** Opening RECORDS block **

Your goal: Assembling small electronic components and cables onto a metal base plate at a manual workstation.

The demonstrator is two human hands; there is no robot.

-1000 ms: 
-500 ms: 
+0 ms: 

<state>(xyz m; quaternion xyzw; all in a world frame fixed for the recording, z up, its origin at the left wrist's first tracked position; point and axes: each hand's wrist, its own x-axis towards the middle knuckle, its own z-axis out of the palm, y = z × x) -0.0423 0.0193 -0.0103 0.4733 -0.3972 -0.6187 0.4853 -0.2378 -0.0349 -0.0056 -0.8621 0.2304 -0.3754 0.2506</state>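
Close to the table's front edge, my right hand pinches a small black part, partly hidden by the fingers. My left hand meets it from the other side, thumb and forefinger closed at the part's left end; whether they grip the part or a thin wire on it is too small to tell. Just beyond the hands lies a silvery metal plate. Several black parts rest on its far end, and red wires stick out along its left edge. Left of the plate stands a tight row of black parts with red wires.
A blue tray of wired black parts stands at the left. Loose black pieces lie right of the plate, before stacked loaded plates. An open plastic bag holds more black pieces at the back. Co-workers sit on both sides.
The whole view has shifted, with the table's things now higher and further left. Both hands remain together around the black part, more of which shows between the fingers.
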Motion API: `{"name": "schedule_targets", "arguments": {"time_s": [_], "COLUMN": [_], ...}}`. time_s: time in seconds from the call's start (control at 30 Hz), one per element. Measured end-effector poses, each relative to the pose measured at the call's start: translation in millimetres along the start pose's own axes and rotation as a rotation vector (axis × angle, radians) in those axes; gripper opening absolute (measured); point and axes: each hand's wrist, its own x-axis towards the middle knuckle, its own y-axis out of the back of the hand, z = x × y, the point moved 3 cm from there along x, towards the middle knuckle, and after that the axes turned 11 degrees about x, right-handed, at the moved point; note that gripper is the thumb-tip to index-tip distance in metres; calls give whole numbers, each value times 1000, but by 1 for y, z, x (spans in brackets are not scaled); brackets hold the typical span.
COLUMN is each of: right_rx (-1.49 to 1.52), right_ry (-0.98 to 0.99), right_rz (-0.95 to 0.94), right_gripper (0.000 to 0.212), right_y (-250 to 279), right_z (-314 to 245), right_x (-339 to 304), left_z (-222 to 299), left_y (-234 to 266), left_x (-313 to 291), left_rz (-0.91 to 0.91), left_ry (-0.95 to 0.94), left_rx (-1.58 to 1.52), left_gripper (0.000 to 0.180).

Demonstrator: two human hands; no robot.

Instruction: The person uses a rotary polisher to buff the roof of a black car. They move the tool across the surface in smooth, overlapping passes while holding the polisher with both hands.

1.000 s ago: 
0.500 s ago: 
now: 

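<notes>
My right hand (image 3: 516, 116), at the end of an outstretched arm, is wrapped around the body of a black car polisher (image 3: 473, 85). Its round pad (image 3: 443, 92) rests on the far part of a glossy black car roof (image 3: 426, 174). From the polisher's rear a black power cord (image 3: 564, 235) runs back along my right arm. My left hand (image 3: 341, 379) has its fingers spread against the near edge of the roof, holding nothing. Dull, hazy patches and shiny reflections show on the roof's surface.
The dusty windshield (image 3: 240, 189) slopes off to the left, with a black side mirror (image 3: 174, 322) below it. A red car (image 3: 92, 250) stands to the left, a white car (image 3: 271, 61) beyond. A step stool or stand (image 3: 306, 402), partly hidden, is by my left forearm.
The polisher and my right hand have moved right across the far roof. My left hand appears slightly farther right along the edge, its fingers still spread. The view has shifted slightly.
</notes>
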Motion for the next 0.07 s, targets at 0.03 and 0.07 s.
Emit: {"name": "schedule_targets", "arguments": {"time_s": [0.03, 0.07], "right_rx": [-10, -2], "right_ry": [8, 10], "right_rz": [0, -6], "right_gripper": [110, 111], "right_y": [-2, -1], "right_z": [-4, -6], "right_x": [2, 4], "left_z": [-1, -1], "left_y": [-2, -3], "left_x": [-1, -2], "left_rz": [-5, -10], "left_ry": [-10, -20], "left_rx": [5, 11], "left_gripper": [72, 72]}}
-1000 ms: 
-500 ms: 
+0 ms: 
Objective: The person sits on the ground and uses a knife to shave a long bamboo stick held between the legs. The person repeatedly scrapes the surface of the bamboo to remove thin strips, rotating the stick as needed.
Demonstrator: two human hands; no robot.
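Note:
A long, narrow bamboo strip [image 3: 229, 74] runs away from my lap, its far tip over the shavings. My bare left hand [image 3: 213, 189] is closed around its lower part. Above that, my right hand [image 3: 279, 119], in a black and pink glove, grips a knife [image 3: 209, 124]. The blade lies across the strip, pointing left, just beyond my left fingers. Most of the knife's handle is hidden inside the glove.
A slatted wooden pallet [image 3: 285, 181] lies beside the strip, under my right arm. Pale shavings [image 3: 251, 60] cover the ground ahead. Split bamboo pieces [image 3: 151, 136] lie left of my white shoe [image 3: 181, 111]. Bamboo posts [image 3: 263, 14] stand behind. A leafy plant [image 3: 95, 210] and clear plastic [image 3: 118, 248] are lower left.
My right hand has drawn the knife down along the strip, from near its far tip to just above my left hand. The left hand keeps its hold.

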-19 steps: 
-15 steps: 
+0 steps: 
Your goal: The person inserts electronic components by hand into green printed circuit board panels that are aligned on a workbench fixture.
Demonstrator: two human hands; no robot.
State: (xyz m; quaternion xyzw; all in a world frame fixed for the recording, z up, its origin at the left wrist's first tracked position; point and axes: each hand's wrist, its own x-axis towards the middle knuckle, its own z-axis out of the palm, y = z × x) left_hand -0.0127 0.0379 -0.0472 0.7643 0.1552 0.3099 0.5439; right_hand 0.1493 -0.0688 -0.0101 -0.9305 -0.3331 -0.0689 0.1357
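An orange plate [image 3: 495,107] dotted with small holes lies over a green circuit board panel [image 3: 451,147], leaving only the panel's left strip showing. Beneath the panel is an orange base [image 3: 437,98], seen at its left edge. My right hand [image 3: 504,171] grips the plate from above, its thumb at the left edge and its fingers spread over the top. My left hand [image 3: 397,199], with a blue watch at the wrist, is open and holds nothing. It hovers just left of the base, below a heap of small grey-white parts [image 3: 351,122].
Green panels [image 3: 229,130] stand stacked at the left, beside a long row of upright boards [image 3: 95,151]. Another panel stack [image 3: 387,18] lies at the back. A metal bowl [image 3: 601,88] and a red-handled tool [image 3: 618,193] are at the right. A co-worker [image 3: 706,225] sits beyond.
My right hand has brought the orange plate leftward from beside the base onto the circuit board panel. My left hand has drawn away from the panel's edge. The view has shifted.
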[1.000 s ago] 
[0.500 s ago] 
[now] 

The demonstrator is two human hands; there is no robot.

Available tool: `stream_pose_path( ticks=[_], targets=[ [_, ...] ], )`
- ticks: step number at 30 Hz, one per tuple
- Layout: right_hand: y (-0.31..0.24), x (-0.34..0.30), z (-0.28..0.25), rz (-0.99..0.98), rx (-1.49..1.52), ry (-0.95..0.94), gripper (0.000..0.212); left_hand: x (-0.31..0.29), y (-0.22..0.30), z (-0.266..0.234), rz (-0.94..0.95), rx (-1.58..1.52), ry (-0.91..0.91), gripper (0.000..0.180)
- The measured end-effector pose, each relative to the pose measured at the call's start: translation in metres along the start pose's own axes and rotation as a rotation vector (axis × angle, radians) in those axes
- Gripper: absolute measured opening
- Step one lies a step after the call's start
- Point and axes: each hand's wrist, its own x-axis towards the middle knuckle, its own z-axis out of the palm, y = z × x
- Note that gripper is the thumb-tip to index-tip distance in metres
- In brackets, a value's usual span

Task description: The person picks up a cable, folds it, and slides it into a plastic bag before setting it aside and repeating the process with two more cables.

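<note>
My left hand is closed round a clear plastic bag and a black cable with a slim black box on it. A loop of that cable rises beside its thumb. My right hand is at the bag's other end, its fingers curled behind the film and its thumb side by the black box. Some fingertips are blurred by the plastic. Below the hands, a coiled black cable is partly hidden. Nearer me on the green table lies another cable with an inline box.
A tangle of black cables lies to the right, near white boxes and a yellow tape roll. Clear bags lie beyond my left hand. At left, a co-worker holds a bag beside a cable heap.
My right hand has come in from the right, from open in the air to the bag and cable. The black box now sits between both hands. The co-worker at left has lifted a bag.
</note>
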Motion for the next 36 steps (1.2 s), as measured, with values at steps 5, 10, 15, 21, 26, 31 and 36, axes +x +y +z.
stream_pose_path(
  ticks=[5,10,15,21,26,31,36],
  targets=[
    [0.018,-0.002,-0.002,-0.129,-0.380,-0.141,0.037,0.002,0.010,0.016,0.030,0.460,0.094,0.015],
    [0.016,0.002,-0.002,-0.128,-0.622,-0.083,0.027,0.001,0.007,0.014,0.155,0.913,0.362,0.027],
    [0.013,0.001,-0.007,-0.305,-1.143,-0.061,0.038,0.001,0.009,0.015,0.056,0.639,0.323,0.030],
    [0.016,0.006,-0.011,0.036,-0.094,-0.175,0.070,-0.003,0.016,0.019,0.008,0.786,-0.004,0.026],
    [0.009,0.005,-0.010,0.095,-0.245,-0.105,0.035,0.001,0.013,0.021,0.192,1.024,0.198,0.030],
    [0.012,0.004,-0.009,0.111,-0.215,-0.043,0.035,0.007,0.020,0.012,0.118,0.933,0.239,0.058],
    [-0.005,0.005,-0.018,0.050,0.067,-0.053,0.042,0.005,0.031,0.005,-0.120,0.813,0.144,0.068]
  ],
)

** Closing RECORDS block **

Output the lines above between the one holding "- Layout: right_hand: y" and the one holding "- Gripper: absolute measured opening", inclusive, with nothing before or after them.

» **WRITTEN RESPONSE**
- Layout: right_hand: y (-0.31..0.24), x (-0.34..0.30), z (-0.28..0.25), rz (-0.99..0.98), rx (-1.49..1.52), ry (-0.95..0.94), gripper (0.000..0.212); left_hand: x (-0.31..0.29), y (-0.22..0.30), z (-0.266..0.234), rz (-0.94..0.95), rx (-1.58..1.52), ry (-0.91..0.91), gripper (0.000..0.180)
- The measured end-effector pose, each relative to the pose measured at the call's start: translation in metres along the start pose's own axes and rotation as a rotation vector (axis × angle, radians) in those axes
- Gripper: absolute measured opening

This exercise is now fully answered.